Between Hong Kong and Burma: Tracking UP007 and SLServer Espionage Campaigns

April 18, 2016

Tagged: , , ,

Categories: Jakub Dalek, Masashi Crete-Nishihata, Matthew Brooks, Reports and Briefings, Research News

By Matthew Brooks, Jakub Dalek, and Masashi Crete-Nishihata

Summary

In this research note, we analyze an espionage campaign targeting Hong Kong democracy activists. Two new malware families are used in this campaign that we name UP007 and SLServer.

The UP007 malware family was previously observed by Arbor Security Emergency Response Team (ASERT) in the report “Uncovering the Seven Pointed Dagger,” which analyzes a set of samples that were hosted on the national level electoral commission of Myanmar (Burma): the Myanmar Union Election Commission. One of the samples analyzed was described as “unknown malware”, which we call UP007 based on an identifier in the malware’s network traffic. In a report released today, ASERT describes a series of campaigns targeting Tibetan, Hong Kong, and Taiwanese interests, which also includes details on the same UP007 sample we analyze.

A recent PricewaterhouseCoopers (PwC) report includes analysis of the SLServer sample we analyze (PwC refers to the family as SunOrcal). We refer to the malware as SLServer due to a resource dialog in the file. These previous reports collected samples from VirusTotal.
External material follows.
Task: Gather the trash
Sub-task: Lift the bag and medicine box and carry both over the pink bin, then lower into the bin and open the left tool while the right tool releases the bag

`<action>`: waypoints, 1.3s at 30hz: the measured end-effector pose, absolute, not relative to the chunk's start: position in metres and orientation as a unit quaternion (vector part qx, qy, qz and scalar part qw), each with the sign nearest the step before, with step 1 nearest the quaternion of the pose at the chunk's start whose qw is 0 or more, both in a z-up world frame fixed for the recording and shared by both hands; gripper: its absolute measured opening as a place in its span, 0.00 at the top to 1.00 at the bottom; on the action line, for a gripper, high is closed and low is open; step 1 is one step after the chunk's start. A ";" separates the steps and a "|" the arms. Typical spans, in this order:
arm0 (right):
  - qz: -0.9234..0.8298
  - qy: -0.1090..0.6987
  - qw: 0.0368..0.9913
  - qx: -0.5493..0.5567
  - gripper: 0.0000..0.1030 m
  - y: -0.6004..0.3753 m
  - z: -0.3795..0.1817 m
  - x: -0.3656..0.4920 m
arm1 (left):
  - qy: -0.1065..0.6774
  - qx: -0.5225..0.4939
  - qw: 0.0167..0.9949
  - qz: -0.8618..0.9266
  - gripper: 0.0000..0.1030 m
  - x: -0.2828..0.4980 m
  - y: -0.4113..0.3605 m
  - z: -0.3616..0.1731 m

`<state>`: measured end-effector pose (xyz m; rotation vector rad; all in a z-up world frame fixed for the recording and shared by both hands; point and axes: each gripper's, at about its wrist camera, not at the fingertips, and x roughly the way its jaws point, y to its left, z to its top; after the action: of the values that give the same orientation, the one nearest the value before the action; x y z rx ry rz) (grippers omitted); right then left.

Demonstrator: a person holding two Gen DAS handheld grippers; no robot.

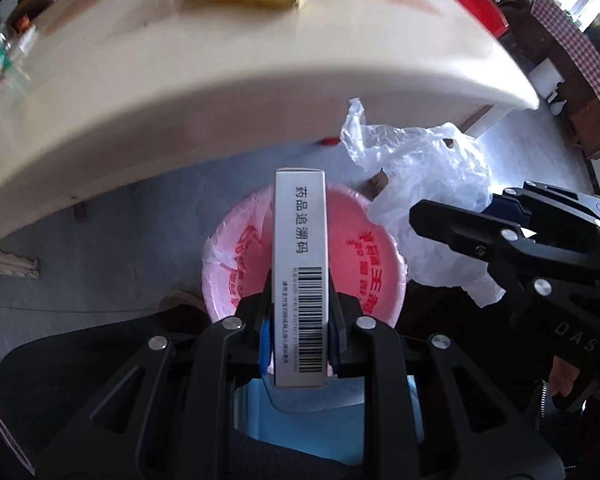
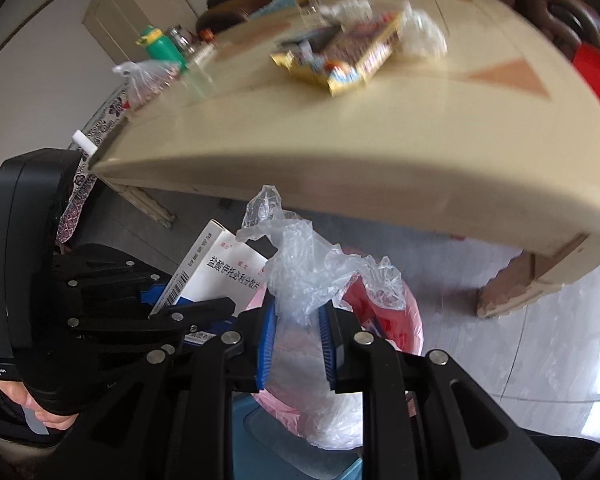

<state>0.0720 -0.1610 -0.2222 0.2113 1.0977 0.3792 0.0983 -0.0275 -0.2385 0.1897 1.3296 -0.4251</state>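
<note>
My left gripper (image 1: 300, 320) is shut on a white medicine box (image 1: 300, 248) with a barcode, held upright over the pink-lined trash bin (image 1: 372, 264) on the floor. The same box (image 2: 216, 276) shows at the left of the right wrist view, in the left gripper (image 2: 156, 308). My right gripper (image 2: 298, 344) is shut on a crumpled clear plastic bag (image 2: 312, 272), also above the pink bin liner (image 2: 392, 312). In the left wrist view that bag (image 1: 420, 184) hangs at the right, in the right gripper (image 1: 460, 224).
A cream table (image 2: 380, 132) overhangs the bin; on it lie a snack packet (image 2: 340, 56), clear plastic wrap (image 2: 424, 32), a green bottle (image 2: 160, 44) and a small bag (image 2: 144, 80). The table's leg (image 2: 512, 280) stands to the right. A hand (image 2: 40, 412) grips the left tool.
</note>
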 end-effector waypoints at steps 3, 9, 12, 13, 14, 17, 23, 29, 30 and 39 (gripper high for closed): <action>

We received the original email lure and samples used in the campaign from a targeted source, and found that both UP007 and SLServer were sent to targets in the same attack.

This research note builds on previous reporting by more closely examining UP007 and SLServer, variations of these samples found “in the wild”, and the connections between these attacks and other campaigns. Previous reports have shown overlap in the tactics, techniques, and procedures used in this campaign in other operations targeting groups in Burma, Hong Kong, and the Tibetan community. We speculate that either a single threat actor is targeting these groups or some level of formal or informal resource sharing is occurring between the operators behind the campaigns.
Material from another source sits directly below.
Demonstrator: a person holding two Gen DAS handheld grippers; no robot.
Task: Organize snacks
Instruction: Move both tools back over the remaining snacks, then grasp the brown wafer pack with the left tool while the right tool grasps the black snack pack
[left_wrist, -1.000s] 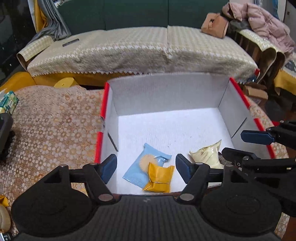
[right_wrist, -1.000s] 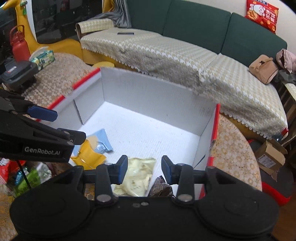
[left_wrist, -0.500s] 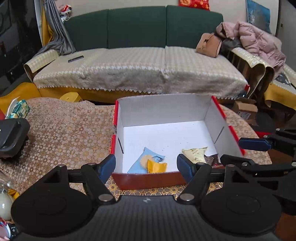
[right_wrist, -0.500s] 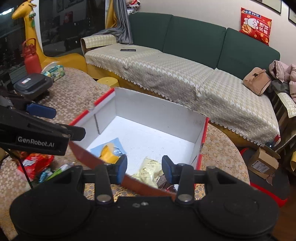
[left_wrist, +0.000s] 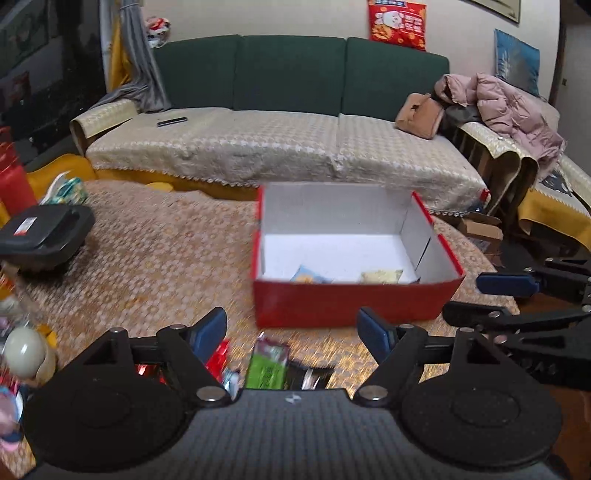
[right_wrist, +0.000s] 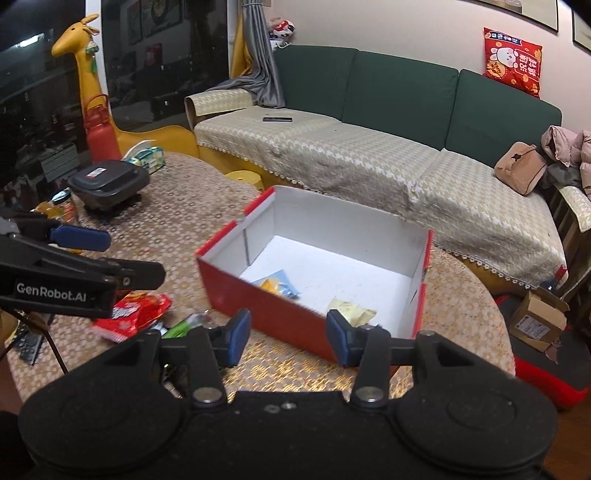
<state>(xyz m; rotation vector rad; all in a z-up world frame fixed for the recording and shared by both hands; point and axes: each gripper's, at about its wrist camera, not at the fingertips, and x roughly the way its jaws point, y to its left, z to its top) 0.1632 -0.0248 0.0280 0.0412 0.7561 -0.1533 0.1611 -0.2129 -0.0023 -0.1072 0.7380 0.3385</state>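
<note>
Hovering empty with fingers apart near the table's front edge, the left gripper (left_wrist: 291, 328) and right gripper (right_wrist: 283, 334) seem poised between the loose snacks (left_wrist: 267, 363) and the red box (left_wrist: 354, 302) meant to receive them.

- Red cardboard box (left_wrist: 354, 301), open-topped with a white inside, upright on the patterned tablecloth.
- Blue packet (right_wrist: 286, 286), yellow packet (right_wrist: 271, 284) lying on it, and pale cream packet (right_wrist: 351, 312), all inside the box.
- Green packet (left_wrist: 267, 363) and red packet (right_wrist: 138, 312) on the cloth, outside the box.
</note>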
Espionage Campaign Targeting Hong Kong Activists

In the week prior to the January 2016 Taiwanese General Election, Hong Kong-based pro-democracy activists received a targeted email purporting to come from a Taiwanese non-profit organization with information about the upcoming election. The email included a Google Drive link to a RAR archive file: “2016總統選舉民情中心預測值.rar”, which translates to “Predictive Forecast from Centre of Public Sentiment in 2016 Presidential Elections.rar”.

Figure 1: Targeting email sent to Hong Kong democracy activists

Figure 1: Targeting email sent to Hong Kong democracy activists

Translated Email Text:
To recipients: Jinshen Tu, Zhifeng Huang, and Xiuxian Zhang. The 2016 general election enters its crucial final 10 days, and 73 electoral districts conclude their voting (1041229); Centre of Public Sentiment’s predicted forecast in the 2016 presidential elections (104.12.28).The 2016 Election enters its crucial final 10 days. On the 6th, Ing-wen Tsai, the DPP (Democratic Progressive Party) candidate, called on DPP supporters to consolidate their votes. She warned that the intense internal competition within the DPP had caused people to be worried about a splitting of the votes, potentially leading to the loss of the 15th and 16th seats.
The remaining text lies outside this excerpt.